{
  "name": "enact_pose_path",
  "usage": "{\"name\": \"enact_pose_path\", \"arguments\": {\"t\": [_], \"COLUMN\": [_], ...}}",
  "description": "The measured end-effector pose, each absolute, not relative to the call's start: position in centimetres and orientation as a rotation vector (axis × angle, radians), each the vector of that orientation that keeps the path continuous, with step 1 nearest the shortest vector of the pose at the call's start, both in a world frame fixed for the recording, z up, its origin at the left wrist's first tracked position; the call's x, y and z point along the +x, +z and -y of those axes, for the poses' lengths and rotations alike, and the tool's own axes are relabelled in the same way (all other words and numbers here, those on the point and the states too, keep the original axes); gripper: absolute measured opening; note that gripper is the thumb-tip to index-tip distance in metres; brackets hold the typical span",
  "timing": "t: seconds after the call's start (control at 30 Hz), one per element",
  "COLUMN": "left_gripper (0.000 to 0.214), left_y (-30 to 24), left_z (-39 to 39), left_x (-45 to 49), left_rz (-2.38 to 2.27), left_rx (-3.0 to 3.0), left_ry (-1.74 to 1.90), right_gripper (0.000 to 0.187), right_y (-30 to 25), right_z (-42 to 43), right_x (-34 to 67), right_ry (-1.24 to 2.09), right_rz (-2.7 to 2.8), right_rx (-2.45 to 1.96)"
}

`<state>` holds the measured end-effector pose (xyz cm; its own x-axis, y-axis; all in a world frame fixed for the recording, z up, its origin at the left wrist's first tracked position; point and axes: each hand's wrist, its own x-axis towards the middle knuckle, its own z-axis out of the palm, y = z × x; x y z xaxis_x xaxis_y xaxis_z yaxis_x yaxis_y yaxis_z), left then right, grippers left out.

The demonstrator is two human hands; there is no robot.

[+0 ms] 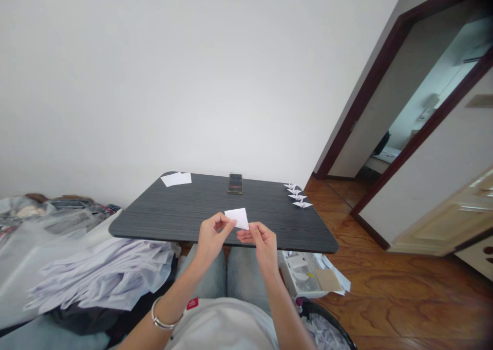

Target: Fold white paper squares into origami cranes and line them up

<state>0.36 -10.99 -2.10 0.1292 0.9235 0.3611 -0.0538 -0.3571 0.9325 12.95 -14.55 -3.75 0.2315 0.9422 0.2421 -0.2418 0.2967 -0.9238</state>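
Note:
A small folded piece of white paper point(237, 217) is held up over the near edge of the dark table. My left hand point(213, 235) pinches its left side between thumb and fingers. At its lower right corner, my right hand point(263, 241) grips the paper with thumb and forefinger, the other fingers curled below. Several folded white paper cranes point(300, 198) stand in a row at the table's right side. White paper sheets point(176, 179) lie at the far left corner.
A phone point(235, 183) leans upright at the back of the black table point(173, 211), near the wall. White cloth-like items point(103, 273) are piled at left. To the right are an open white box point(302, 275) and a black bin point(327, 324) with crumpled paper on the wooden floor.

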Motion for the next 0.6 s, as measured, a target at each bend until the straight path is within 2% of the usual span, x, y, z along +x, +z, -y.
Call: {"name": "enact_pose_path", "arguments": {"t": [0.13,0.3,0.6], "left_gripper": [0.019,0.021,0.018], "left_y": [-2.0,-1.78,-1.69], "left_z": [10.87,11.13,11.47], "left_x": [0.28,0.38,0.67], "left_rz": [-0.881,-0.882,-0.862], "left_rx": [1.493,1.494,1.477], "left_ry": [1.366,1.363,1.411], "right_gripper": [0.023,0.005,0.009], "right_y": [-3.99,-4.12,-3.82], "right_z": [14.55,14.56,14.8], "right_x": [13.06,13.15,12.48], "right_ry": [0.858,0.871,0.848], "right_rz": [1.007,1.04,0.959], "right_rx": [-0.846,-0.913,-0.911]}}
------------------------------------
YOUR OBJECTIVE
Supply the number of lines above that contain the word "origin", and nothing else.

ANSWER AREA
2